The family relationship regards the aspect of unicity and singleness of the human being, which is the basis of the filial status. The value of this relationship, in a community environment cannot be guaranteed at all due both to contingent reasons (minors-educators ratio, permanence and operators turnover) and to deontological reasons linked to the service (the educator cannot feel himself overwhelmed by a personal affective-emotional transport for the child). Due to these reasons, “the community structure cannot offer reference individuals stable enough to ensure the child gets the chance to process his or her own strategy of real affection. This is due to the very nature of the service it has to provide, i.e. to take care of and educate the child waiting for final placement in a family (better if the own one). The work with the minor in the community is first of all aimed at taking care of his primary needs, which regard his biological and psychomotor development; while satisfactory work on the dimension of the affective-relationship development remains excluded or in any case given little consideration”.[1]

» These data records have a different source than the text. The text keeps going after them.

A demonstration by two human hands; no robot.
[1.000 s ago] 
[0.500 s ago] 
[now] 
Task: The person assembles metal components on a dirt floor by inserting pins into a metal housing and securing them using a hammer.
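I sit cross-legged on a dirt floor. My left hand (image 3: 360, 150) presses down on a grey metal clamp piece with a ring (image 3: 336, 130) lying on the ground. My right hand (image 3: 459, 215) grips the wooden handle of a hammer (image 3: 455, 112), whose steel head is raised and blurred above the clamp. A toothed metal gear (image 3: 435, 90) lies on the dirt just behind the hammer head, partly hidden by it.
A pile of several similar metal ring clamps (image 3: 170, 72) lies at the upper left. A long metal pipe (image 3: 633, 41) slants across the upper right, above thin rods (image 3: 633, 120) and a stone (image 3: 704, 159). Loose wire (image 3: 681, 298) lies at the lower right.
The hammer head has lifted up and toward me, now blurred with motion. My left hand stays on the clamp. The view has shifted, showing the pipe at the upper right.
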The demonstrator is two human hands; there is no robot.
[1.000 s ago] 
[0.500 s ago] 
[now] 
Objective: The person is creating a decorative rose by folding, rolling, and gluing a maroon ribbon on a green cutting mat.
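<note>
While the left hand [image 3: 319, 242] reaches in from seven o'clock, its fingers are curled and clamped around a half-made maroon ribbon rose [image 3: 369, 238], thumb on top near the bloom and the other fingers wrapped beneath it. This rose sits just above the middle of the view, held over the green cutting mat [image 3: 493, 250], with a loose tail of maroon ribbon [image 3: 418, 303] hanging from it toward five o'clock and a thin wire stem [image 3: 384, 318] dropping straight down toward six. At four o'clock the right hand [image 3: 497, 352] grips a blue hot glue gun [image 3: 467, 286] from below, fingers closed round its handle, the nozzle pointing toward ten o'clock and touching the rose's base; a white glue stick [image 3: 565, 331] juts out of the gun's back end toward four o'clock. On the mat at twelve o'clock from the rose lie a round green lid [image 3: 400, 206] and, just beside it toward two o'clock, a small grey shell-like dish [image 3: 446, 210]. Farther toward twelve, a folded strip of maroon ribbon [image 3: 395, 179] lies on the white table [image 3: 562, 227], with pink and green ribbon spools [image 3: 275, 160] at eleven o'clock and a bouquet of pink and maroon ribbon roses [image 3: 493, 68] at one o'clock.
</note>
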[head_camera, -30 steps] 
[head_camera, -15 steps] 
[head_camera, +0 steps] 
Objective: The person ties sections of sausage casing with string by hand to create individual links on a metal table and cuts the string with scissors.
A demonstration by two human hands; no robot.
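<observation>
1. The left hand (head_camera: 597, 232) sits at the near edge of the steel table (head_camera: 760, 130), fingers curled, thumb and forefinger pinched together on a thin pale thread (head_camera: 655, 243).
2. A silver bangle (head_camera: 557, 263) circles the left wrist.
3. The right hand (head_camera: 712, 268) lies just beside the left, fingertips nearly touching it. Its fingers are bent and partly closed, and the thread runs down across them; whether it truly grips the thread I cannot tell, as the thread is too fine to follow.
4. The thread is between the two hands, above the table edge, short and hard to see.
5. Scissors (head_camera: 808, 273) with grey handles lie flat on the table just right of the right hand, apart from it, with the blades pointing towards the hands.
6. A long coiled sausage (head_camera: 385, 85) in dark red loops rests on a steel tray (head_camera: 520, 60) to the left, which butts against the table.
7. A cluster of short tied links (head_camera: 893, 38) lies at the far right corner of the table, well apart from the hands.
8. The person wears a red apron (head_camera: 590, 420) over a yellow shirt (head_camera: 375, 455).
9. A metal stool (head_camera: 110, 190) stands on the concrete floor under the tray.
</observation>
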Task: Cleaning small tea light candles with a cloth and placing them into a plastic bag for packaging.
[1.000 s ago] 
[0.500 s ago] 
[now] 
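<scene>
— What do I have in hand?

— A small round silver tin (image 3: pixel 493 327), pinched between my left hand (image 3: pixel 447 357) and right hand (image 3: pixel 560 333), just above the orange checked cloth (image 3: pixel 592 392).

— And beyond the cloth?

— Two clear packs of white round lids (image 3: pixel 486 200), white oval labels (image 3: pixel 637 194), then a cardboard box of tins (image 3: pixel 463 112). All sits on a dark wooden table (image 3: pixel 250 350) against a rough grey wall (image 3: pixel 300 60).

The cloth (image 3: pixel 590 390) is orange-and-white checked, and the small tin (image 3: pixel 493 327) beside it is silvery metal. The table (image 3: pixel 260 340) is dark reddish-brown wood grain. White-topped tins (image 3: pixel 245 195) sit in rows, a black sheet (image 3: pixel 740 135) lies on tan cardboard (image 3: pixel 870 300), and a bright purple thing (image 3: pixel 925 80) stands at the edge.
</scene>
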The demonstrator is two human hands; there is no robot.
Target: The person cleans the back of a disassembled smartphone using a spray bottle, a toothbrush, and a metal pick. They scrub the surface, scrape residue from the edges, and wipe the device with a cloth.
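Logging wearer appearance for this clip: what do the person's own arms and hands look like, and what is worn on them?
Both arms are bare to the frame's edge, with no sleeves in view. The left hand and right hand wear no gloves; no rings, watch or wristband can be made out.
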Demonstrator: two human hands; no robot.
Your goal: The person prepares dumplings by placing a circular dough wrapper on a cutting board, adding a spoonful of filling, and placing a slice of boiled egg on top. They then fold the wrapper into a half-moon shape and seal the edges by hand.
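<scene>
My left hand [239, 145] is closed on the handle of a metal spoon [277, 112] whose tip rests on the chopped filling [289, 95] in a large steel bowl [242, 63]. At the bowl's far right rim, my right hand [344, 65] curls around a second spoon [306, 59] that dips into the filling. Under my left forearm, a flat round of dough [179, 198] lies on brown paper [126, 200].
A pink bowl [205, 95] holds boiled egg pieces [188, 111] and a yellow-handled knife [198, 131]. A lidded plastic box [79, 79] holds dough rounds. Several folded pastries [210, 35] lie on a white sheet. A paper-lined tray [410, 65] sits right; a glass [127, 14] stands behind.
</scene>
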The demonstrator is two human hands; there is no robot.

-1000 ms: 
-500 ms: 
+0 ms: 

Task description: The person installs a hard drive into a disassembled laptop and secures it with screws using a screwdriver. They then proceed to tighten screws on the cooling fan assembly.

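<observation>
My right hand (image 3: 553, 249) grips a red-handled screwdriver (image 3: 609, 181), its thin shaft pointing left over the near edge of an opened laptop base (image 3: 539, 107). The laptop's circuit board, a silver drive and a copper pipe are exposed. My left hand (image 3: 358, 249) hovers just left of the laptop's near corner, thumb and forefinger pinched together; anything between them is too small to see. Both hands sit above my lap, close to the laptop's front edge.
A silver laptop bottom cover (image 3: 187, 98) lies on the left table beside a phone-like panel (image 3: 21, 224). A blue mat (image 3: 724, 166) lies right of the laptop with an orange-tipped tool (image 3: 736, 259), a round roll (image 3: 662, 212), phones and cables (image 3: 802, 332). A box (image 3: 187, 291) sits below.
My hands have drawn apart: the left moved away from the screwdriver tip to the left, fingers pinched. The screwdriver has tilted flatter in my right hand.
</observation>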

The suspension condition of the filial relationship and of the family care dimension, with all its emotional-affective significance, seems comparable with that identified by G. M. Riva as a way of psychological abandonment called “inter-familiar hospitality”.[2] It indicates “a type of white relationship with the mother or caregiver, i.e. the incapacity of the mother to commit herself and to let herself become involved in a relationship with her child, a kind of emotional desert. She is not affectively available, able to create an affective syntony with him. It is rather the child, who must gradually syntonize himself with the problems of the mother or caregiver.[3] The word “hospitality” refers exactly to the condition of an abandoned child, who does not feel he belongs to a family, but, rather, is an outsider, a guest, a scapegoat. And it is this very same sad and frustrating awareness of belonging to nobody (to be a nobody’s child) that causes psychic pathologies. A minor living in a residential structure (irrespective of the dimensions and quality of the welfare services) is a minor who learns to adapt himself continuously to different communication and relationship styles with the operators, in order to handle the absence of his own primary affection figure. “These situations characterize blurred atmospheres and climates, typical of the so called cumulative traumas, where there is not just one traumatic episode, but rather persuasive behaviors and attitudes which are constantly negative and rejecting are presented to the child. Thus, the child is always traumatized and cannot feel his spontaneous and natural needs, as this is too painful and dangerous for him. The price to be paid for feeling his own needs is represented by the need to face the terrible environmental delusion in their respect. Therefore, the child is completely lost and no longer in touch with himself and is psychologically everybody’s orphan. Isolation and loneliness force the child to remain alone without resources, with his own nightmares and anxieties, generating a real internal disaster giving way to internal struggles among his own ghosts, fears, questions without any answers and the sense of inscrutability which arises and permeates life.”[4]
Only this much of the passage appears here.